◆ What you have to do
Write out the data once more, exactly as it reads.

◆ Dataset content
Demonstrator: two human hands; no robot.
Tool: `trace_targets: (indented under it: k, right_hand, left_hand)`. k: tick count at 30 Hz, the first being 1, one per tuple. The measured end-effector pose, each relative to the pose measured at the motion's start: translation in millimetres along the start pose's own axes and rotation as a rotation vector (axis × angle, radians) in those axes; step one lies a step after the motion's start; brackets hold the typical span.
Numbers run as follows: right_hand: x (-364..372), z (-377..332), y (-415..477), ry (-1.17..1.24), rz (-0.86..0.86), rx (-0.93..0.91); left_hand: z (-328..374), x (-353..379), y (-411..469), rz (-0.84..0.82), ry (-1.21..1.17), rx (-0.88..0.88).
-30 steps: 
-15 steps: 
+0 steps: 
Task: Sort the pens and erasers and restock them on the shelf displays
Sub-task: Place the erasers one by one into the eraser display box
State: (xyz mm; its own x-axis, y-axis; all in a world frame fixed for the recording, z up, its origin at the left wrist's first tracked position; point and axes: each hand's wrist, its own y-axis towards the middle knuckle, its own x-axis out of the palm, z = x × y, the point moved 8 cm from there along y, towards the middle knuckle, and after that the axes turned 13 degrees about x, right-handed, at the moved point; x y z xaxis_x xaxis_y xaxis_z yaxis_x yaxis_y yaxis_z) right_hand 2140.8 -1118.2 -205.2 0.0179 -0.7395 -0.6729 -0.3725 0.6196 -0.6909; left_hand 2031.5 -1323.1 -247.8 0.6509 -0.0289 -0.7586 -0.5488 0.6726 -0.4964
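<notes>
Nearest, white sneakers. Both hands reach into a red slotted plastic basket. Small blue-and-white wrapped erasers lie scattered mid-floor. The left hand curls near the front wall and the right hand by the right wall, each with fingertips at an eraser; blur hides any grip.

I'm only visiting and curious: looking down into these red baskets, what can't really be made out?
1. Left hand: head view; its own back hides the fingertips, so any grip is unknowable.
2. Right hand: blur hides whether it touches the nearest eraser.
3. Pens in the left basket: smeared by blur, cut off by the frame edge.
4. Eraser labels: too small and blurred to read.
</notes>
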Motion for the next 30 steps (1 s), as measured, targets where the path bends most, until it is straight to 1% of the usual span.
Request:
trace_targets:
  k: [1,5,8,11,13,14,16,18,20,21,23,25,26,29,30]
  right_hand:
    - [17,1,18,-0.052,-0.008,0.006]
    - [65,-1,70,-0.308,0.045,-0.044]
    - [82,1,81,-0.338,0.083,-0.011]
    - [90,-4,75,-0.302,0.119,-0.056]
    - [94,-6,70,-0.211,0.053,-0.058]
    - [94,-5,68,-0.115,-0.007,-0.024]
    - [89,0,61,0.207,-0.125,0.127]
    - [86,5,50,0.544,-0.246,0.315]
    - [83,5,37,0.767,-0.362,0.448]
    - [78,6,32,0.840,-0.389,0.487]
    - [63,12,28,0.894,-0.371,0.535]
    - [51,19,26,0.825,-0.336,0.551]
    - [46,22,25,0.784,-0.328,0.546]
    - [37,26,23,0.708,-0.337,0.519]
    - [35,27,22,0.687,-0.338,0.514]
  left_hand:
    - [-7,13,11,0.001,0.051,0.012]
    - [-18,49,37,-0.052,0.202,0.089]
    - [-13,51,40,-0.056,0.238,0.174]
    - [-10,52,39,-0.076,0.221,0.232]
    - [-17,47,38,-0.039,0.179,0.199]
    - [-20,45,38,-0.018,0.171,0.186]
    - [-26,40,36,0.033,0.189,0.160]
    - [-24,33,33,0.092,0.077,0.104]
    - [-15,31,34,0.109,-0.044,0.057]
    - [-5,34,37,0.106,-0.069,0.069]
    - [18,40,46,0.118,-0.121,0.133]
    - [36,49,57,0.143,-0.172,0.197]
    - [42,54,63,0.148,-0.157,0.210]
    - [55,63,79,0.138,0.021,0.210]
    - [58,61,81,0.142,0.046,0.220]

◆ Finished exercise
Demonstrator: two human hands; no robot.
Tool: `trace_targets: (indented under it: k, right_hand, left_hand)`. k: tick count at 30 Hz, the first being 1, one per tuple. The measured end-effector pose, each relative to the pose measured at the motion's start: translation in millimetres along the start pose's own axes and rotation as a rotation vector (axis × angle, radians) in those axes; step one lies a step after the motion's start; brackets hold the typical span.
Numbers run as follows: right_hand: x (-364..372), z (-377..332), y (-415..477), ry (-1.17..1.24), rz (-0.86..0.86), rx (-0.93..0.91); left_hand: z (-328..374), x (-353..379), y (-411..469), rz (-0.84..0.82), ry (-1.21..1.17), rx (-0.88..0.88).
-30 steps: 
-15 steps: 
+0 steps: 
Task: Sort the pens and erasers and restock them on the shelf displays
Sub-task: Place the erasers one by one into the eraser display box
State: (xyz mm; its own x-axis, y-axis; all in a world frame fixed for the recording, z up, its origin at the left wrist's first tracked position; point and axes: each hand's wrist, its own y-axis towards the middle knuckle, its own x-axis out of the palm, z = x × y, the point moved 8 cm from there along y, towards the middle knuckle, and after that the axes turned 13 degrees about x, right-handed, at the moved point; x y z xaxis_x xaxis_y xaxis_z yaxis_x yaxis_y yaxis_z) right_hand 2140.8 -1118.2 -205.2 0.0179 -0.7395 -0.6729 -0.3725 0.6196 -0.6909; left_hand 2031.5 -1323.1 -247.8 0.6509 -0.0289 -0.7586 -0.5488 0.6726 -0.4964
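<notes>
Nearest, white sneakers. Both hands reach into a red slotted plastic basket. Small blue-and-white wrapped erasers lie scattered mid-floor. The left hand curls near the front wall and the right hand by the right wall, each with fingertips at an eraser; blur hides any grip.

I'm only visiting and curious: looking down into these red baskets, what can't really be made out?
1. Left hand: head view; its own back hides the fingertips, so any grip is unknowable.
2. Right hand: blur hides whether it touches the nearest eraser.
3. Pens in the left basket: smeared by blur, cut off by the frame edge.
4. Eraser labels: too small and blurred to read.
</notes>
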Motion for the next 30 steps (1 s), as measured, targets where the path bends most, until it is straight to 1% of the usual span.
Request:
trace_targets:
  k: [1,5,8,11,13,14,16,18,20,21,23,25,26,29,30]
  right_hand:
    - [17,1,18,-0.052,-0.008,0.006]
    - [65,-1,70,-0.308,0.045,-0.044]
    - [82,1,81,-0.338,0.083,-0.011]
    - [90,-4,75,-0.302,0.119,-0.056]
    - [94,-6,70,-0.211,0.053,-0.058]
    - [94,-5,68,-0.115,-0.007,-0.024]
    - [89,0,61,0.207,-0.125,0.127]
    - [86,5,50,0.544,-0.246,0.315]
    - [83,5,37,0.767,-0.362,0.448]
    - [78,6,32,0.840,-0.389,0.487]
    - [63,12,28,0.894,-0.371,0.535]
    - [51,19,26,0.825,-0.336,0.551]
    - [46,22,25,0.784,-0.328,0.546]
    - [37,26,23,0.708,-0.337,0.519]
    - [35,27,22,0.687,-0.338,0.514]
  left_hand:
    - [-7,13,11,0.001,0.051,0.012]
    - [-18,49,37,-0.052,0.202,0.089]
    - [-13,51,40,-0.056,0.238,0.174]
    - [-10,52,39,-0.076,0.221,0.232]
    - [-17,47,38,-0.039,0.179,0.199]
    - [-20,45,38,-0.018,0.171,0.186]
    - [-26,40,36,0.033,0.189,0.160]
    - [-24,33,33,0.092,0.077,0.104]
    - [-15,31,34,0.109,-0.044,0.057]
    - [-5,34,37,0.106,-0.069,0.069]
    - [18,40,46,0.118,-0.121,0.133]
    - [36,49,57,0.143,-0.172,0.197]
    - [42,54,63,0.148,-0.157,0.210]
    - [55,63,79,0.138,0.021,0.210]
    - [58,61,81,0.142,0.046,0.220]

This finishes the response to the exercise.